Czy po przedłużeniu Treya Murphy’ego Pelicans zobowiążą się do umożliwienia mu osiągnięcia potencjału?

NOWY ORLEAN — Pierwszy mecz wyjazdowy Treya Murphy’ego III w NBA nie przypominał niczego, czego kiedykolwiek doświadczył.

Zadebiutował na wyjeździe przeciwko Chicago Bulls na stadionie United Center – arenie o największej liczbie miejsc w NBA. Tego wieczoru – 22 października 2021 r. – frekwencja wyniosła 20 995 osób.

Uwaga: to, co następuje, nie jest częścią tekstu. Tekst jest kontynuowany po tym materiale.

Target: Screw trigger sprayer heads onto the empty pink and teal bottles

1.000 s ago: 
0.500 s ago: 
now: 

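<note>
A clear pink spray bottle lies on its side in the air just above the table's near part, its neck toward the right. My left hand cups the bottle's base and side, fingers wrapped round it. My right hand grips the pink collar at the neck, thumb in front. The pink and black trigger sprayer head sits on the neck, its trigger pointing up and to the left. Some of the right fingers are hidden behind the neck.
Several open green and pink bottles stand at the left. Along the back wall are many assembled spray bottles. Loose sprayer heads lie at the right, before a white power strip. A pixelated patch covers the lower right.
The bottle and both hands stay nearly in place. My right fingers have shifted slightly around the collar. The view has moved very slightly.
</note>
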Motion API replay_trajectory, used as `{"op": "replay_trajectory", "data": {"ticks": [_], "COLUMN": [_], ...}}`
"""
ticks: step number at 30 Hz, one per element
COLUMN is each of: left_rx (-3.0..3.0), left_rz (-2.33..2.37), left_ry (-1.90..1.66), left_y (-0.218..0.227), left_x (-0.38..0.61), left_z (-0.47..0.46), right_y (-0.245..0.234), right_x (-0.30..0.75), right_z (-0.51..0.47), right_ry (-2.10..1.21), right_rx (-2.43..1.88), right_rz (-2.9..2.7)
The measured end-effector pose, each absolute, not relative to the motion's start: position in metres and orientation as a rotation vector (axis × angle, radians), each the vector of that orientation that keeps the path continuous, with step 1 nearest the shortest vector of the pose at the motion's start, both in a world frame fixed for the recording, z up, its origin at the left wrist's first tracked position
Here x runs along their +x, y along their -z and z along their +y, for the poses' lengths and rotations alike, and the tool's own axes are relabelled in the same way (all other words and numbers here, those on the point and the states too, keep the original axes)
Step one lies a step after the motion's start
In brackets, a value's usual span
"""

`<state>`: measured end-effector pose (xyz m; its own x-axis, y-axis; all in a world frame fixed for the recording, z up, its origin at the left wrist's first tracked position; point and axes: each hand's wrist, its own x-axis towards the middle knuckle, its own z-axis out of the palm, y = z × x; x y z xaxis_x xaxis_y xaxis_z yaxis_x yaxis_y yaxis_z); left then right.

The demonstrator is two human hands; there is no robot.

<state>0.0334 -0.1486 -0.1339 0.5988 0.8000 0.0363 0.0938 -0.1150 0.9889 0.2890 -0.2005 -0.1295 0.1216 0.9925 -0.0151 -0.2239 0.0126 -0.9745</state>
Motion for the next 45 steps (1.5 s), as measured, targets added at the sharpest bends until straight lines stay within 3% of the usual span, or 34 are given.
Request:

Były zawodnik wybrany w pierwszej rundzie rzadko występował przed tak dużą publicznością.

Dorastając, Murphy był przyzwyczajony do grania w mniejszych salach z nieliczną publicznością jako stosunkowo nieznany w szkole średniej. W ciągu dwóch lat spędzonych w Rice wyglądało to przeważnie tak samo. Po przeniesieniu się do Wirginii jako junior, zazwyczaj grał w pustych salach gimnastycznych z powodu ograniczeń związanych z COVID-19.

„Adrenalina podskoczyła mi do góry” – powiedział Murphy. „Nie mogłem przestać się ruszać, kiedy siedziałem na ławce rezerwowych”.

Nie da się docenić postępów Murphy’ego na początku czwartego sezonu, nie rozumiejąc, jak daleko musiał przejść, kiedy po raz pierwszy wszedł do ligi.

Chętnie przyzna, że ​​jako debiutant nie był gotowy na występy na dużej scenie. Gra toczyła się zbyt szybko. Fizyczność wymagała zbyt dużego dostosowania. Wielokrotnie żartował, że „biegał jak kurczak z odciętą głową”, próbując dowiedzieć się, gdzie powinien się znajdować w defensywie.

W niektórych z tych trudnych dni trudno było sobie wyobrazić przyszłość, w której podpisze przedłużenie kontraktu o cztery lata za 112 milionów dolarówale ten dzień nadszedł w poniedziałek. Murphy jest teraz skrzydłowym o wzroście 6 stóp i 9 cali, charakteryzującym się elitarnym atletyzmem I elitarne umiejętności strzelania zewnętrznego — zestaw umiejętności na wagę złota w dzisiejszej NBA.

Jego postępy w ciągu ostatnich trzech lat były jednym z największych sukcesów tej franczyzy pod przywództwem Davida Griffina jako wiceprezesa wykonawczego ds. operacji koszykówki. Ogromny potencjał Murphy’ego podczas jego wstąpienia na szczyt sprawił, że Nowy Orlean łatwo podjął decyzję o podpisaniu długoterminowej umowy, która zapewni mu pozycję istotnego elementu fundamentu budowanego wokół Ziona Williamsona.

„Trey jest kluczowym elementem naszego zespołu.[…]Uwielbiamy to, co wnosi do tej grupy na parkiecie do koszykówki” – powiedział w poniedziałek trener Pelicans Willie Green. „Dla tego młodego zespołu jest jednym z filarów naszej organizacji”.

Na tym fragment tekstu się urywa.